Eli Lilly and Company v. Medtronic, Inc. — Quick Summary

Eli Lilly and Company v. Medtronic, Inc.

496 U.S. 661 (1990)

In Brief

Eli Lilly and Company v. Medtronic, Inc.

Key Issue

Does the 'safe harbor' provision of 35 U.S.C. § 271(e)(1) apply to the development and submission of information to the FDA for medical devices?

The Rule

The 'safe harbor' provision of 35 U.S.C. § 271(e)(1) permits the use of patented inventions in developing information for regulatory approval processes, extending protection not only to drug products but also potentially to medical devices.

Bottom Line

The Supreme Court held that the 'safe harbor' provision does apply to the development and submission of information to the FDA related to medical devices, thereby protecting Medtronic's activities from claims of patent infringement.

Why It Matters

Eli Lilly and Company v.

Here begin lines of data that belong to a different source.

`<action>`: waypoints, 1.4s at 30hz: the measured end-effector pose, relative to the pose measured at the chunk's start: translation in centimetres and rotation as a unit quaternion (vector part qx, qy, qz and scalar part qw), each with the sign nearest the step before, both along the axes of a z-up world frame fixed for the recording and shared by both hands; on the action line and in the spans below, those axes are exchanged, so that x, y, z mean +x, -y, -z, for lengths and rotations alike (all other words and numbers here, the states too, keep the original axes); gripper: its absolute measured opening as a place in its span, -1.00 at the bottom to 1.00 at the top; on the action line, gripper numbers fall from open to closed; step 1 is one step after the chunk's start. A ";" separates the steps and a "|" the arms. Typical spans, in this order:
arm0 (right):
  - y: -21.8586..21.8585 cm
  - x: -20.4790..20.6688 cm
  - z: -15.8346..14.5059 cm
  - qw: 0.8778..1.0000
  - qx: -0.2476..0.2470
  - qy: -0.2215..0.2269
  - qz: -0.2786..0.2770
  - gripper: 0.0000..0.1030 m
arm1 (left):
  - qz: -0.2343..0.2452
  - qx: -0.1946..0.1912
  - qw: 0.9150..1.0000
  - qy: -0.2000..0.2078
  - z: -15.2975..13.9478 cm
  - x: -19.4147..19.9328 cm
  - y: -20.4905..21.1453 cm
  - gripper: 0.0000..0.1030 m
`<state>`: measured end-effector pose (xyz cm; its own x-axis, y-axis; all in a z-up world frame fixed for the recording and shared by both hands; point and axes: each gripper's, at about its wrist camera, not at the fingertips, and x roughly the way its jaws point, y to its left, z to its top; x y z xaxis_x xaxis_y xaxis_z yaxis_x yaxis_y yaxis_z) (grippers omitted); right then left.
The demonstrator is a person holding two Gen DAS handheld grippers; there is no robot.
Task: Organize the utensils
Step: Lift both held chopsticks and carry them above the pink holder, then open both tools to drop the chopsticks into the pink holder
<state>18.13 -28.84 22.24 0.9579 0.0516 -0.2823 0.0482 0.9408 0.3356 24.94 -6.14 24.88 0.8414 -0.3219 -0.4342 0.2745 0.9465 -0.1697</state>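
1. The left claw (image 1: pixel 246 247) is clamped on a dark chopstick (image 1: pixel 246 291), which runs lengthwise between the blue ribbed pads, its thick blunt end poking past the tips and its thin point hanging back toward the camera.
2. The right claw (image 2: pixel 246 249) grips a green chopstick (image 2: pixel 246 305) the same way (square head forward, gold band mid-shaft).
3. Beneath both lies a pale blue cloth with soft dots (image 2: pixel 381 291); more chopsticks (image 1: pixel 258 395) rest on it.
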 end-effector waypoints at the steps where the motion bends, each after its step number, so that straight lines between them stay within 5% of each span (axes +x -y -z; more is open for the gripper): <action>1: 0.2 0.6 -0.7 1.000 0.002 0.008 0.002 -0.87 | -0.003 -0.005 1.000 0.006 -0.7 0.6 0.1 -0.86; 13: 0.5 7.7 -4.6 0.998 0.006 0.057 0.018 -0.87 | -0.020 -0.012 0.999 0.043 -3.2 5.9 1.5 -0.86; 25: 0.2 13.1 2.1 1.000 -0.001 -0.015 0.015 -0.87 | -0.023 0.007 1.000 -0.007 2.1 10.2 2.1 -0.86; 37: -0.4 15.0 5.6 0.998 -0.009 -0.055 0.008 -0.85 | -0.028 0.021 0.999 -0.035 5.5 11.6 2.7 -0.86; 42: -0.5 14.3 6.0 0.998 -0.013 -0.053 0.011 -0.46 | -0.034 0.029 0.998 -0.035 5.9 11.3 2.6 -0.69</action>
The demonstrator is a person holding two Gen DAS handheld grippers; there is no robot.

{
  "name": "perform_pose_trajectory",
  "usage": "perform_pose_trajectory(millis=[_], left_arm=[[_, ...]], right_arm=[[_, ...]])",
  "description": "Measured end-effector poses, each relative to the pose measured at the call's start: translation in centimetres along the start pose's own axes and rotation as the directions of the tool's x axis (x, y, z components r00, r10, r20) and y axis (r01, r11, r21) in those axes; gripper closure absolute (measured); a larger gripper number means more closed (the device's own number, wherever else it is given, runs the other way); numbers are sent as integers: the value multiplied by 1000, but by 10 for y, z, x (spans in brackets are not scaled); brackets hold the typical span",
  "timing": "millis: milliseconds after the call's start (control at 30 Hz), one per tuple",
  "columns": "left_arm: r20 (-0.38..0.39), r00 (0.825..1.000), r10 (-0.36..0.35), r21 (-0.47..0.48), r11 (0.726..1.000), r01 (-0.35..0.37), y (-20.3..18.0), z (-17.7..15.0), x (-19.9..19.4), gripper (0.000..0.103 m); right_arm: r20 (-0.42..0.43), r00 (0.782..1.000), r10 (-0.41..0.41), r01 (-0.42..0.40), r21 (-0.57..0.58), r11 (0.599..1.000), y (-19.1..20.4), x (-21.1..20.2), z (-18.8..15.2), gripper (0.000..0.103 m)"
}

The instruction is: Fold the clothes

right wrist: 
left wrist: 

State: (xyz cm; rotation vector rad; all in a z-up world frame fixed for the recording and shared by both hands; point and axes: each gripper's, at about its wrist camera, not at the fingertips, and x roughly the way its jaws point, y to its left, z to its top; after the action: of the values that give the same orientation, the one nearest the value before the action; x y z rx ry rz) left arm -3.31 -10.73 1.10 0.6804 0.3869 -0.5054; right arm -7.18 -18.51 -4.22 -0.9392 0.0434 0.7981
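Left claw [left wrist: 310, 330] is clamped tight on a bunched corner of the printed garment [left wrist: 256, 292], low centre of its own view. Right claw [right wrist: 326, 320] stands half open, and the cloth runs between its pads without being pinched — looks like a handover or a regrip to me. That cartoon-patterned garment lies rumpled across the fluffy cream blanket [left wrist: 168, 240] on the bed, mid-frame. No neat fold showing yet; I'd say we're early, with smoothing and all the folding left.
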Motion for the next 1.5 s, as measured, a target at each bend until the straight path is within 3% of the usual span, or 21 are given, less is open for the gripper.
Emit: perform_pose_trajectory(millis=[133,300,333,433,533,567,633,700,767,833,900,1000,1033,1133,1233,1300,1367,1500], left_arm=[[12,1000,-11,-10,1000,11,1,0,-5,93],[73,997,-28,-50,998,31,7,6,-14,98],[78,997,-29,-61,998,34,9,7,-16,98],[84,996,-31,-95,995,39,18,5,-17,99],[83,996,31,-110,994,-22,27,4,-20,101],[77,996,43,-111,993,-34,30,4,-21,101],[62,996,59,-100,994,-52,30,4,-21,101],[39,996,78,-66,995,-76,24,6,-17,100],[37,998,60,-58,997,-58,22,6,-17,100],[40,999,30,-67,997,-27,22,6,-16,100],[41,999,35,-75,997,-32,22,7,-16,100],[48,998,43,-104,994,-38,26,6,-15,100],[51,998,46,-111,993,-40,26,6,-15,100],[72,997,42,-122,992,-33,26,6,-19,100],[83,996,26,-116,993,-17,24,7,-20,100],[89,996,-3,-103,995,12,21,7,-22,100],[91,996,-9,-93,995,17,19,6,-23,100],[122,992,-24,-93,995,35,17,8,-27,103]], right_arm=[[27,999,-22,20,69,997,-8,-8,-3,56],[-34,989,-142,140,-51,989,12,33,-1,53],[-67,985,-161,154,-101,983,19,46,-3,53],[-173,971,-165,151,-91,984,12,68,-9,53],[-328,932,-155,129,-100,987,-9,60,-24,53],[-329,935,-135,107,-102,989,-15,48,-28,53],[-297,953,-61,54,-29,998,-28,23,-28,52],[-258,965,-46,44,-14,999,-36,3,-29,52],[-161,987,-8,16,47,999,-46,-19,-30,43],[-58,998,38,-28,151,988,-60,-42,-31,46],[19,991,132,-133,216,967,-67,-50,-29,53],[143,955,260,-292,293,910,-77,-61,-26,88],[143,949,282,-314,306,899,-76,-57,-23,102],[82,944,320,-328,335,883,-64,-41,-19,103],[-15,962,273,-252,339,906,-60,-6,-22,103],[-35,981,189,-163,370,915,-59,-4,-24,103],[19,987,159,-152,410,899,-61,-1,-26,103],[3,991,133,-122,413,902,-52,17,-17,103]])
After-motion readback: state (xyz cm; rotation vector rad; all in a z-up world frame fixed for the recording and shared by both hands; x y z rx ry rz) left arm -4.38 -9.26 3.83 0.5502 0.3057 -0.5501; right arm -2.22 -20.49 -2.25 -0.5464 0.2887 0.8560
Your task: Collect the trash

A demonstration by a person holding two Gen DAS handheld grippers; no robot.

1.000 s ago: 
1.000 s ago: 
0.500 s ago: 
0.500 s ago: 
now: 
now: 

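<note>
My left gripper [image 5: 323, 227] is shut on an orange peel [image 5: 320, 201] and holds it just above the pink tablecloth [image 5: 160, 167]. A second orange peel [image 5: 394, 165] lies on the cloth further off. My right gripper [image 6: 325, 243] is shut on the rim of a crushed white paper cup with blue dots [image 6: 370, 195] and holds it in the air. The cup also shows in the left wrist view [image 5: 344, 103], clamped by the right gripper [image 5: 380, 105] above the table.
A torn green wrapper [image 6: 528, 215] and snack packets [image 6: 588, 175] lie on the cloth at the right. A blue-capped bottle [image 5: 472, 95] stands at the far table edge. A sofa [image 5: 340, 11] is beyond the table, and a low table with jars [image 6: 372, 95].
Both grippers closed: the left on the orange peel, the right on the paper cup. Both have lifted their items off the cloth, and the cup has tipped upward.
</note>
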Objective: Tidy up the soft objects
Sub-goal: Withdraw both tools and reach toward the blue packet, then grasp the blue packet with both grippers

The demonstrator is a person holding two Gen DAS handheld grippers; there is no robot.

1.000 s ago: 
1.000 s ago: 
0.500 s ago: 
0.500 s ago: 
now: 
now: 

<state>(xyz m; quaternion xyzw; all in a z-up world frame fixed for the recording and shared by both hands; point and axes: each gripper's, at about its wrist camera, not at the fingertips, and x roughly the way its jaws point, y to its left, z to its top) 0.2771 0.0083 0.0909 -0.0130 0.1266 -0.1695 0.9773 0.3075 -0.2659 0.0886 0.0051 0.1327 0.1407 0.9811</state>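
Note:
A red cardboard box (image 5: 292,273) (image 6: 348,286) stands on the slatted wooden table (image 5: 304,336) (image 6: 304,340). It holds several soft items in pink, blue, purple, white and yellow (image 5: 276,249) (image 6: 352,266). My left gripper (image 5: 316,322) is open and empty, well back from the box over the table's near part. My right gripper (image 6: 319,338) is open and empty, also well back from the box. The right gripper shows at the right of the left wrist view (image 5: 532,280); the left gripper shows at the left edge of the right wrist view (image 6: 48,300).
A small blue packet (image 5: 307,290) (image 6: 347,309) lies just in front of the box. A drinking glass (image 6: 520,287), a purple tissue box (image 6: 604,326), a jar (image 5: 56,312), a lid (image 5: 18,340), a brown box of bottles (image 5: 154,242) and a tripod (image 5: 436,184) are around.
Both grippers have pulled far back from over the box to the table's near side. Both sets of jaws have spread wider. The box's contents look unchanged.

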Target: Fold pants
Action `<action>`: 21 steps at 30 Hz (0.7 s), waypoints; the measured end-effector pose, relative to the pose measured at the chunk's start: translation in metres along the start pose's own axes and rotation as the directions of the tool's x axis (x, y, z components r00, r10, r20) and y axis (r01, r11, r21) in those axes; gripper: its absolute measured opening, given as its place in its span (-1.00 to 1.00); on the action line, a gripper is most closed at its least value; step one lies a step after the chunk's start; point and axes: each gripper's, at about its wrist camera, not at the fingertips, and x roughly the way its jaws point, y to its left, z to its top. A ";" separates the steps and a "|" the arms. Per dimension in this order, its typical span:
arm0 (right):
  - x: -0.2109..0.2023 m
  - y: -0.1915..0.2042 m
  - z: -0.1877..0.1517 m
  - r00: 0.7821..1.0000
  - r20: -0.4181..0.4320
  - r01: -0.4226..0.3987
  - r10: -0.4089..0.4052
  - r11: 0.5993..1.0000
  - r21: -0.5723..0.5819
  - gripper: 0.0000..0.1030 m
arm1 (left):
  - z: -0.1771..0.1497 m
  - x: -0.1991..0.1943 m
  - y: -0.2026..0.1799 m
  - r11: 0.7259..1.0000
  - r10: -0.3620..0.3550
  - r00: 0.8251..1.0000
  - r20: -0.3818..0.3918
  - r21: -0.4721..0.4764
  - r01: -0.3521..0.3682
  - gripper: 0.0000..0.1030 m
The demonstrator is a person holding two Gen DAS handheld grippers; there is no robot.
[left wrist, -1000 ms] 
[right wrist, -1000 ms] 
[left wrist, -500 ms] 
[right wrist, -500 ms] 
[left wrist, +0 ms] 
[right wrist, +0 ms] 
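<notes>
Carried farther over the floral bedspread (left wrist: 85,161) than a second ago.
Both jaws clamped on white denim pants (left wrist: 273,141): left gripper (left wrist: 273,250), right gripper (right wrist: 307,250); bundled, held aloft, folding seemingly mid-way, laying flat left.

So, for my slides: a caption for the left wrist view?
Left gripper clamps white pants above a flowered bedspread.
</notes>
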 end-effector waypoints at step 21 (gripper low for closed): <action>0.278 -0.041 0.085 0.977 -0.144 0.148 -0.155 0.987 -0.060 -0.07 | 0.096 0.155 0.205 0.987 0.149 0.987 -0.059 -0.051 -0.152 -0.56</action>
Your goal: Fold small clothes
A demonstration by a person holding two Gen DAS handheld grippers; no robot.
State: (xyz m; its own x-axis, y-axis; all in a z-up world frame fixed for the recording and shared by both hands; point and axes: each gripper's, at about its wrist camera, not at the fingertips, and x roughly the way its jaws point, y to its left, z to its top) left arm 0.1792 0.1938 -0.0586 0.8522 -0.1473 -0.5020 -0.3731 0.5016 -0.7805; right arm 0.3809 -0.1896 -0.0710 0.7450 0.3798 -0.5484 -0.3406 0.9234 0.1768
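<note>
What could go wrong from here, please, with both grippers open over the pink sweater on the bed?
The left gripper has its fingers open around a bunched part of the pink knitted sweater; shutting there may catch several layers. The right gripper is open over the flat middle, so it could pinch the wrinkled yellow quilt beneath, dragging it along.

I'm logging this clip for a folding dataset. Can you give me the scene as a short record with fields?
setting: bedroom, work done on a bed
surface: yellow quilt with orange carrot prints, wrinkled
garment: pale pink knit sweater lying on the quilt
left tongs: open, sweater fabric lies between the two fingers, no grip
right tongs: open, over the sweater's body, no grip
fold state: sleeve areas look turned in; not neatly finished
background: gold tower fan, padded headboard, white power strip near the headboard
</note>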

Medtronic serves as a critical precedent for patent law, especially in how regulatory frameworks interact with patent rights. The case expanded the scope of the 'safe harbor' provision, clarifying its application beyond pharmaceuticals to include medical devices. This interpretation was crucial in shaping future litigation and legislative strategies for industries regulated by the FDA, such as biotechnology and health care. It underscores the importance of understanding legislative intent and statutory interpretations when dealing with regulations and patent rights.